▶ _Work item_:
Among the entries that follow, some lines contain the word "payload". Show all of them.

(Information shown)

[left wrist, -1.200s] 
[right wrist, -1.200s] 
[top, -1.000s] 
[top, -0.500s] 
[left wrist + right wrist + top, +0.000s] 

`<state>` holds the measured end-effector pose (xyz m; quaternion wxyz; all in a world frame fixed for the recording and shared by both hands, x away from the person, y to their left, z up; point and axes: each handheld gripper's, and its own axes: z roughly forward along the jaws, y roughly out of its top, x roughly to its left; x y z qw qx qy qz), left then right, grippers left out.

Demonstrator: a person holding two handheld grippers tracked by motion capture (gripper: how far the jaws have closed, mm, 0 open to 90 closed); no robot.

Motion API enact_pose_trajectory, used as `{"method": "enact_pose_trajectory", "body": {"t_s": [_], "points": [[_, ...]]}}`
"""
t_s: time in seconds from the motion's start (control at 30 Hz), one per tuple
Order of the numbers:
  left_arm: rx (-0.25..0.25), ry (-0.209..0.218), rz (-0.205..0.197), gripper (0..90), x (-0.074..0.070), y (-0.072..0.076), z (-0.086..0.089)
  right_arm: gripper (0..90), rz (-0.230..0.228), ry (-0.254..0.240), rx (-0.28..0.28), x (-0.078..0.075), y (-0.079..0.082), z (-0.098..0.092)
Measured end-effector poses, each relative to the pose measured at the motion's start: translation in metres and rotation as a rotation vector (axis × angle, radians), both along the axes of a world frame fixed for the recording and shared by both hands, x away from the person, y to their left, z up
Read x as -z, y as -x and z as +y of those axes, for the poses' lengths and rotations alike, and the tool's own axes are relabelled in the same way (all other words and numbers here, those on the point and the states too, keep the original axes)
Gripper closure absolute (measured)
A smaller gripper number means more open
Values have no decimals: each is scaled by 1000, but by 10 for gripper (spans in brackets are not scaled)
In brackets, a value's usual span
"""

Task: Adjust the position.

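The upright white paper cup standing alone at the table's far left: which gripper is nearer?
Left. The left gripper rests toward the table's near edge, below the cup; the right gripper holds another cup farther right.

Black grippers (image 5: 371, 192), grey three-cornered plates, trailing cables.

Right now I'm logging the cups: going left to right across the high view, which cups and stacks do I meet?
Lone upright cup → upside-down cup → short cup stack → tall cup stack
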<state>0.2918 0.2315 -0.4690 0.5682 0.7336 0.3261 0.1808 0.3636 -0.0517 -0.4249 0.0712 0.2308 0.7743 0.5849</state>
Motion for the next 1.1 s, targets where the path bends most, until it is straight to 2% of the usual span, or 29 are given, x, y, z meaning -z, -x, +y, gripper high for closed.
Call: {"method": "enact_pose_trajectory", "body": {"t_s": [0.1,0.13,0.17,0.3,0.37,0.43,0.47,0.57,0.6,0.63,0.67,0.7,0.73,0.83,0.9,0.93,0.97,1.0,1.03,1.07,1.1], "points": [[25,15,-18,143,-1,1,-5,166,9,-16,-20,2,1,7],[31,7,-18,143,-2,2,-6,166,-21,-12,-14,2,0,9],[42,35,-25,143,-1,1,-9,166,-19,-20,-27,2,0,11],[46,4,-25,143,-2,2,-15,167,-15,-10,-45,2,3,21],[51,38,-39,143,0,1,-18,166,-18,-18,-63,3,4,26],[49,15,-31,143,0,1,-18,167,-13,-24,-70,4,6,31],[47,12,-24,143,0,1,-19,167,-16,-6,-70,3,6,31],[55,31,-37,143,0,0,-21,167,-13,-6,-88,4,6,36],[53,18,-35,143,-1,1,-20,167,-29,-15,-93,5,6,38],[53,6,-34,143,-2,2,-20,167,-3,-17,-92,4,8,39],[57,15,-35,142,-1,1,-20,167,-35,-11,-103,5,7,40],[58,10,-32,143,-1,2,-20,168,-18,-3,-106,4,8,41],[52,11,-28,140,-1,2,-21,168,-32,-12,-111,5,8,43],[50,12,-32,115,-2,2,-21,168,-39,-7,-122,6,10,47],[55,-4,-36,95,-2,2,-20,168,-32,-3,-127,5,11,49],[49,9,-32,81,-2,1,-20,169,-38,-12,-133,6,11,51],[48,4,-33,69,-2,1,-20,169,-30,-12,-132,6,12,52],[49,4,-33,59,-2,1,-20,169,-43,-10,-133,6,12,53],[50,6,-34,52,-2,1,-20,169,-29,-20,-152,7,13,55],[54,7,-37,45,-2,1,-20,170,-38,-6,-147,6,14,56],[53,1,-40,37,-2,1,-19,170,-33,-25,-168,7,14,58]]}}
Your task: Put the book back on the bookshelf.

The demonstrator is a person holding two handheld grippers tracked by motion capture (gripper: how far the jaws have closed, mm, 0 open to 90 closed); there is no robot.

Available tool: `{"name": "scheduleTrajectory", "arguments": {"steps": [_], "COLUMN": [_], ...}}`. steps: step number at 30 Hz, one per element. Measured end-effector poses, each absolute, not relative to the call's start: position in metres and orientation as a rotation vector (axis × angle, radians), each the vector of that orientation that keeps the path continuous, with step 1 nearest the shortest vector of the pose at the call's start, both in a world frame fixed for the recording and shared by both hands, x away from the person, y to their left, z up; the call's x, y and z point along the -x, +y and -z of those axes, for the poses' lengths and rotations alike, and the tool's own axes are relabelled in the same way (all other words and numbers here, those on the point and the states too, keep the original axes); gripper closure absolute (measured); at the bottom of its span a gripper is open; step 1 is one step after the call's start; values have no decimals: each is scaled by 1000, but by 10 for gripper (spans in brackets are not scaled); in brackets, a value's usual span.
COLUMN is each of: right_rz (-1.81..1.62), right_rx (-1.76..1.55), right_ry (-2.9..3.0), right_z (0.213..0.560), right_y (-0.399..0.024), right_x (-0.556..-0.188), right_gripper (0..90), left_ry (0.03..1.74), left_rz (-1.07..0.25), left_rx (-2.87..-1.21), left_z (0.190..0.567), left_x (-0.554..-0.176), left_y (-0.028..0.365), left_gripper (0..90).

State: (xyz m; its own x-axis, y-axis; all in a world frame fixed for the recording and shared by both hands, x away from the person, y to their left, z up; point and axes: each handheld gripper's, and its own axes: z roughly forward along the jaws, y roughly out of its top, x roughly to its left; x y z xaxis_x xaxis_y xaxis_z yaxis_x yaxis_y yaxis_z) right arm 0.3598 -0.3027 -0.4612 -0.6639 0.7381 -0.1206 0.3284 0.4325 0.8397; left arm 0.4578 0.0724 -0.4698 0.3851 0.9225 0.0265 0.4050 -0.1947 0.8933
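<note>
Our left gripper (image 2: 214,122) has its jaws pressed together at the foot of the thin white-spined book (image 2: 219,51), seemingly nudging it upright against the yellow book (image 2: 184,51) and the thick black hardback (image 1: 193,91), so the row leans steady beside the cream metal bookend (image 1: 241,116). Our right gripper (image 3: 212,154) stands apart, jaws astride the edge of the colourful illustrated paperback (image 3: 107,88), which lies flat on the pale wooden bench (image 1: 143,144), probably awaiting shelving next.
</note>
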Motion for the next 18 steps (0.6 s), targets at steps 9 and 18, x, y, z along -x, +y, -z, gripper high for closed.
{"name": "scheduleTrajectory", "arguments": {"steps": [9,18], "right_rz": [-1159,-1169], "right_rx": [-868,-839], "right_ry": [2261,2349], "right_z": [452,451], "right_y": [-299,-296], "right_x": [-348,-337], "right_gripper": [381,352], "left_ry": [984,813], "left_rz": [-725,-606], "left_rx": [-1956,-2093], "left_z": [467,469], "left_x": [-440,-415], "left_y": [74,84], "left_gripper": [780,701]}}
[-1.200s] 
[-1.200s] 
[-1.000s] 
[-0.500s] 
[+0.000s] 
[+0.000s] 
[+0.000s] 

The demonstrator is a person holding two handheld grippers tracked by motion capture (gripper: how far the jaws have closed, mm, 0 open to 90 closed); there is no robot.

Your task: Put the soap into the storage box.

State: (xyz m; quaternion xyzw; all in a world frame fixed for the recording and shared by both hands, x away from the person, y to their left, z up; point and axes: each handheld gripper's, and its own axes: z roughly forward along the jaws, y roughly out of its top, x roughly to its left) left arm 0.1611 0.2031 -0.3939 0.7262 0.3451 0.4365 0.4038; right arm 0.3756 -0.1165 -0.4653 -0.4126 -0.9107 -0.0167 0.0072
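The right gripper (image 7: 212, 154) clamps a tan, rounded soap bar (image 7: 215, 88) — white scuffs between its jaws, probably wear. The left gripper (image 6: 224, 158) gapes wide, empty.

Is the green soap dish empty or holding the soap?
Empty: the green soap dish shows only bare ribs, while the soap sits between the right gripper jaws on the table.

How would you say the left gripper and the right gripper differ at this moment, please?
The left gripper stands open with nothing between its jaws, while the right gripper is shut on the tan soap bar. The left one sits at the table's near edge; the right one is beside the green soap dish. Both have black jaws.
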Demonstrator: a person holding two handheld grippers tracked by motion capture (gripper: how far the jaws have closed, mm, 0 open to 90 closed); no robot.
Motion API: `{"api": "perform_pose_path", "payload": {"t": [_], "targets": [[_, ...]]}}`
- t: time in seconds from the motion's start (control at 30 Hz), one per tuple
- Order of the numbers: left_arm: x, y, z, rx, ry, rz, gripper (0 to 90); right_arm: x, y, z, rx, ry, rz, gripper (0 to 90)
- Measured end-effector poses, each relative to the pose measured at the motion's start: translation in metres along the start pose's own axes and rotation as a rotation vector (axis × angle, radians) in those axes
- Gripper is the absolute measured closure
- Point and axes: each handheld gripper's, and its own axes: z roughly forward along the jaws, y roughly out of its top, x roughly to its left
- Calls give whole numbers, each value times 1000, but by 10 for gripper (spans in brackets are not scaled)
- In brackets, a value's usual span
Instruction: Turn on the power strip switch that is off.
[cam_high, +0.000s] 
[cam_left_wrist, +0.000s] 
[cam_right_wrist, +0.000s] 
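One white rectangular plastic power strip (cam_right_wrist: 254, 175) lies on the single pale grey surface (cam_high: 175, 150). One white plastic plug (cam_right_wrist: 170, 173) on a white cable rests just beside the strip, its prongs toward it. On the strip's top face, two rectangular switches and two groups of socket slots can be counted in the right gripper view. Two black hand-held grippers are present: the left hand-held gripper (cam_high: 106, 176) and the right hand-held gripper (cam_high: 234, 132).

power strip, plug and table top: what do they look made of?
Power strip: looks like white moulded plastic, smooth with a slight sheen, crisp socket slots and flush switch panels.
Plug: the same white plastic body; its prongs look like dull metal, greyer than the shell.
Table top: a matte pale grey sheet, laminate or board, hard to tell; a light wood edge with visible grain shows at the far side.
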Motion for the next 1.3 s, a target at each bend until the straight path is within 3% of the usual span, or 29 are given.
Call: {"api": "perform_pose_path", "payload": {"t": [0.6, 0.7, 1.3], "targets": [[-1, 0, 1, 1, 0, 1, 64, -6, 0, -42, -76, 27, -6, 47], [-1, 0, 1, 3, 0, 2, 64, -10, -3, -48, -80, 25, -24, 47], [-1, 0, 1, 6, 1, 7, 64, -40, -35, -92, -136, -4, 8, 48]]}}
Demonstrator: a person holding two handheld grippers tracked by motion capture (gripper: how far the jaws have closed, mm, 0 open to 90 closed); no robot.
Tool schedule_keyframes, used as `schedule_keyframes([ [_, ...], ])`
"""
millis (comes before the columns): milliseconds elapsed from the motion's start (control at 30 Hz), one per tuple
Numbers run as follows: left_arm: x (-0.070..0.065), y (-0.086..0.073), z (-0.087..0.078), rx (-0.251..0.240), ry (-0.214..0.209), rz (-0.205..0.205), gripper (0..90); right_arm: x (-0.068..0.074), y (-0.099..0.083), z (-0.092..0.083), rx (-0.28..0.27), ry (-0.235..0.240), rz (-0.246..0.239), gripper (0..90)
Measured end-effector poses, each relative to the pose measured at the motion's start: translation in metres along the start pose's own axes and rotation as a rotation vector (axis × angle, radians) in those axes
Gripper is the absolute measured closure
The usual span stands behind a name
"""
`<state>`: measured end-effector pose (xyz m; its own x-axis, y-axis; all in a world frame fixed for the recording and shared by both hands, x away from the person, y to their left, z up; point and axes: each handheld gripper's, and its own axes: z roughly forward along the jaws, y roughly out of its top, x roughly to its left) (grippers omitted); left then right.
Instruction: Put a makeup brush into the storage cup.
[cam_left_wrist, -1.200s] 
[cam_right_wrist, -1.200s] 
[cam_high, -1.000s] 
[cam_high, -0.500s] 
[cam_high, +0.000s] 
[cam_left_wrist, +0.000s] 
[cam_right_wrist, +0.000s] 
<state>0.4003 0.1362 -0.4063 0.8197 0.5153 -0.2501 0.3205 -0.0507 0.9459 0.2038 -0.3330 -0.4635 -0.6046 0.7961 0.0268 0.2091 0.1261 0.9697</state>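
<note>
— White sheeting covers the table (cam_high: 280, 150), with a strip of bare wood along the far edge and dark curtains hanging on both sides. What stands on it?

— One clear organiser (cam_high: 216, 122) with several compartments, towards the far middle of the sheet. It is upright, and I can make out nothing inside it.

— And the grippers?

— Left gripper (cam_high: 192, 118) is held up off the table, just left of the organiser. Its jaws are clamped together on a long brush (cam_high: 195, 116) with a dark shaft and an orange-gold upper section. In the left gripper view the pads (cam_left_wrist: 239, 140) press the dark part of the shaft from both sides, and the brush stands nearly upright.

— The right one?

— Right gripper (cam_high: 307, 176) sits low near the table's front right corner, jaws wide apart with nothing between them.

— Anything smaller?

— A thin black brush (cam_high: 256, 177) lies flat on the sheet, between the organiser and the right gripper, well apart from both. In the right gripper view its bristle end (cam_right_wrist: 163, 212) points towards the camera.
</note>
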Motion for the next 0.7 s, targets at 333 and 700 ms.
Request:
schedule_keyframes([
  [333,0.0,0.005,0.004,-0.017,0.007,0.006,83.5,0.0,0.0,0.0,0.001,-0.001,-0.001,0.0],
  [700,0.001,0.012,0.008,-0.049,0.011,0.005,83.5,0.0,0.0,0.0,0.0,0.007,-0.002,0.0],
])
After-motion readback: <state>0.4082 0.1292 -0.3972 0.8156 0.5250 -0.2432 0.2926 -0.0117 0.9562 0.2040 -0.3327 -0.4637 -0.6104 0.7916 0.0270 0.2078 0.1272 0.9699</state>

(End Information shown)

▶ _Finished task_:
Motion API: `{"api": "perform_pose_path", "payload": {"t": [_], "targets": [[_, ...]]}}`
Call: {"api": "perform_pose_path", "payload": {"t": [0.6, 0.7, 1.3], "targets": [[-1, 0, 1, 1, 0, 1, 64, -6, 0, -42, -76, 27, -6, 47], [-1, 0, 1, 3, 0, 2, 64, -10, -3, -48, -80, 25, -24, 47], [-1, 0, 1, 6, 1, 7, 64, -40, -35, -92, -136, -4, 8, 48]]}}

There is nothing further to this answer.